TASK PROMPT: Copy the entire listing, down to the final line, exactly.

DATA IN THIS EXERCISE:
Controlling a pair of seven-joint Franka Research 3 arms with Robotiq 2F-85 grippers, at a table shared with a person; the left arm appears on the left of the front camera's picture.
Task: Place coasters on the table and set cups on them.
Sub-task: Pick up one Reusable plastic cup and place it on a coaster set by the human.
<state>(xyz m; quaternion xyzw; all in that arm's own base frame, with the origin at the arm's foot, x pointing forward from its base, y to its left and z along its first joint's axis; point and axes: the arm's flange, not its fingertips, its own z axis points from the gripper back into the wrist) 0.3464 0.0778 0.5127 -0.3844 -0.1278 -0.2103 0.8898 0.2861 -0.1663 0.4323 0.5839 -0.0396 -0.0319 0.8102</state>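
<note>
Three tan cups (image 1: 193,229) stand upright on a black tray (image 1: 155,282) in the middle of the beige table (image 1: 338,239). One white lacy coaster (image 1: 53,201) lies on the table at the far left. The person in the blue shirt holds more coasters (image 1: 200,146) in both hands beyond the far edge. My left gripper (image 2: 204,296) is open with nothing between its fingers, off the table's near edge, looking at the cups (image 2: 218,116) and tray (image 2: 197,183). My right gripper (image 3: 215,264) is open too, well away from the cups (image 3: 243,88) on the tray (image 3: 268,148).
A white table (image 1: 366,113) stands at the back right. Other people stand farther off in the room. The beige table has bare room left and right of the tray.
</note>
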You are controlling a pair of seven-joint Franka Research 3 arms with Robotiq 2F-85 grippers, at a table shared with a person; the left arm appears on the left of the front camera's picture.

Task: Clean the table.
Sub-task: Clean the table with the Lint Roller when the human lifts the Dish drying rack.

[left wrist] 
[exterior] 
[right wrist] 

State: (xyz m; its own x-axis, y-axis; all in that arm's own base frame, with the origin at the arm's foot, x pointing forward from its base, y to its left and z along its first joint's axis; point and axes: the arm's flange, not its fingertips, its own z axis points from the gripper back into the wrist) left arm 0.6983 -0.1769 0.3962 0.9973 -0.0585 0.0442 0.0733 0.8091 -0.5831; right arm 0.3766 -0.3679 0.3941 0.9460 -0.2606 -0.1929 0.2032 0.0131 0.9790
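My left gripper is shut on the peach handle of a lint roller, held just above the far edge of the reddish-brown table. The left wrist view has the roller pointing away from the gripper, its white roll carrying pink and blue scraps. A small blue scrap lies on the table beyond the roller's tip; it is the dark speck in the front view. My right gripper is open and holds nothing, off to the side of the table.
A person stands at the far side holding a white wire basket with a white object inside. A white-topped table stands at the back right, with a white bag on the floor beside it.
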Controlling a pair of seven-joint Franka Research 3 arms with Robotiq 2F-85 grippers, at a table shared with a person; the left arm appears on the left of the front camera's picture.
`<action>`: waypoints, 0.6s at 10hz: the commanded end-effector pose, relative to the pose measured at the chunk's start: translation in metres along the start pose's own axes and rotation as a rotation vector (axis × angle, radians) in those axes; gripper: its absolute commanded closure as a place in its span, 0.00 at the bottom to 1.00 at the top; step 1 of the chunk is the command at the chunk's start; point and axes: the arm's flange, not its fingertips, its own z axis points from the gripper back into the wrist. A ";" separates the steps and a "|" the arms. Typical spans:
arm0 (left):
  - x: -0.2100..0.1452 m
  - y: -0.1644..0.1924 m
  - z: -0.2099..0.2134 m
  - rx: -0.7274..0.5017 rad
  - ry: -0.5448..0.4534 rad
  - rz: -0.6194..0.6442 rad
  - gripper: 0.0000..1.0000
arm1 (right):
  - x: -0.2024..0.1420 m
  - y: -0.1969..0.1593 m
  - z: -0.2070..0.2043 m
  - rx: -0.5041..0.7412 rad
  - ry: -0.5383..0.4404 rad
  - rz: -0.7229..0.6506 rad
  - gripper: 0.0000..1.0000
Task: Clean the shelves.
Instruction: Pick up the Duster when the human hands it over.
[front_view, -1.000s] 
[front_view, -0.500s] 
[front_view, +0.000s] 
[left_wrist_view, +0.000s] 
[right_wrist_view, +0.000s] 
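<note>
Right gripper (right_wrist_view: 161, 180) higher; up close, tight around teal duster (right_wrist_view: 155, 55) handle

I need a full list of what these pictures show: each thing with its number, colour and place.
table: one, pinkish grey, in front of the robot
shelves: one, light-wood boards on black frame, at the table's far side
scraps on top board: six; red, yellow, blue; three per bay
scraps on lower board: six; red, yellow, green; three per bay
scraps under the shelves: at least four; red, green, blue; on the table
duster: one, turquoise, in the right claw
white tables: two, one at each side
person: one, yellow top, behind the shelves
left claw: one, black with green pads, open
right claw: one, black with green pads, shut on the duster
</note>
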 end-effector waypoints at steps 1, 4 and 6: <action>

RESPONSE TO THE EXERCISE:
Controlling a pair of seven-joint Franka Research 3 arms with Robotiq 2F-85 grippers, at a table shared with a person; the left arm appears on the left of the front camera's picture.
Task: Place coasters on the table and set cups on them.
Sub-task: Pick up one Reusable plastic cup and place it on a coaster set by the human.
<state>(xyz m; quaternion xyzw; all in that arm's own base frame, with the origin at the arm's foot, x pointing forward from its base, y to its left and z along its first joint's axis; point and axes: the arm's flange, not its fingertips, its own z axis points from the gripper back into the wrist) 0.3464 0.0778 0.5127 -0.3844 -0.1278 -0.2103 0.8898 0.2861 -0.1663 0.4323 0.5839 -0.0396 -0.0319 0.8102</state>
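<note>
Three tan cups (image 1: 193,229) stand upright on a black tray (image 1: 155,282) in the middle of the beige table (image 1: 338,239). One white lacy coaster (image 1: 53,201) lies on the table at the far left. The person in the blue shirt holds more coasters (image 1: 200,146) in both hands beyond the far edge. My left gripper (image 2: 204,296) is open with nothing between its fingers, off the table's near edge, looking at the cups (image 2: 218,116) and tray (image 2: 197,183). My right gripper (image 3: 215,264) is open too, well away from the cups (image 3: 243,88) on the tray (image 3: 268,148).
A white table (image 1: 366,113) stands at the back right. Other people stand farther off in the room. The beige table has bare room left and right of the tray.
</note>
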You are controlling a pair of seven-joint Franka Research 3 arms with Robotiq 2F-85 grippers, at a table shared with a person; the left arm appears on the left of the front camera's picture.

Task: Clean the table.
Sub-task: Clean the table with the Lint Roller when the human lifts the Dish drying rack.

[left wrist] 
[exterior] 
[right wrist] 

State: (xyz m; its own x-axis, y-axis; all in that arm's own base frame, with the origin at the arm's foot, x pointing forward from its base, y to its left and z along its first joint's axis; point and axes: the arm's flange, not its fingertips, its own z axis points from the gripper back into the wrist) left arm 0.6983 -0.1769 0.3962 0.9973 -0.0585 0.0442 0.0733 0.8091 -0.5831; right arm 0.3766 -0.3679 0.3941 0.9460 -0.2606 -0.1929 0.2032 0.0131 0.9790
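My left gripper is shut on the peach handle of a lint roller, held just above the far edge of the reddish-brown table. The left wrist view has the roller pointing away from the gripper, its white roll carrying pink and blue scraps. A small blue scrap lies on the table beyond the roller's tip; it is the dark speck in the front view. My right gripper is open and holds nothing, off to the side of the table.
A person stands at the far side holding a white wire basket with a white object inside. A white-topped table stands at the back right, with a white bag on the floor beside it.
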Controlling a pair of seven-joint Franka Research 3 arms with Robotiq 2F-85 grippers, at a table shared with a person; the left arm appears on the left of the front camera's picture.
`<action>`: waypoints, 0.6s at 10hz: the commanded end-effector pose, relative to the pose measured at the chunk's start: translation in metres along the start pose's own axes and rotation as a rotation vector (axis × angle, radians) in those axes; gripper: its absolute commanded closure as a place in its span, 0.00 at the bottom to 1.00 at the top; step 1 of the chunk is the command at the chunk's start; point and axes: the arm's flange, not its fingertips, its own z axis points from the gripper back into the wrist. A ";" separates the steps and a "|" the arms. Typical spans:
arm0 (left):
  - x: -0.2100..0.1452 m
  - y: -0.1644..0.1924 m
  - z: -0.2099..0.2134 m
  - rx: -0.7274..0.5017 rad
  - ry: -0.5448..0.4534 rad
  - rz: -0.6194..0.6442 rad
  - gripper: 0.0000..1.0000
arm1 (right):
  - x: -0.2024..0.1420 m
  - y: -0.1969..0.1593 m
  - z: -0.2070..0.2043 m
  - rx: -0.5041..0.7412 rad
  - ry: -0.5383..0.4404 rad
  - rz: -0.7229..0.6506 rad
  - gripper: 0.0000..1.0000
Task: Clean the shelves.
Instruction: Pick up the Duster when the human hands it over.
[front_view, -1.000s] 
[front_view, -0.500s] 
[front_view, +0.000s] 
[left_wrist_view, +0.000s] 
[right_wrist_view, +0.000s] 
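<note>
Right gripper (right_wrist_view: 161, 180) higher; up close, tight around teal duster (right_wrist_view: 155, 55) handle

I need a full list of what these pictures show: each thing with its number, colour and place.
table: one, pinkish grey, in front of the robot
shelves: one, light-wood boards on black frame, at the table's far side
scraps on top board: six; red, yellow, blue; three per bay
scraps on lower board: six; red, yellow, green; three per bay
scraps under the shelves: at least four; red, green, blue; on the table
duster: one, turquoise, in the right claw
white tables: two, one at each side
person: one, yellow top, behind the shelves
left claw: one, black with green pads, open
right claw: one, black with green pads, shut on the duster
</note>
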 end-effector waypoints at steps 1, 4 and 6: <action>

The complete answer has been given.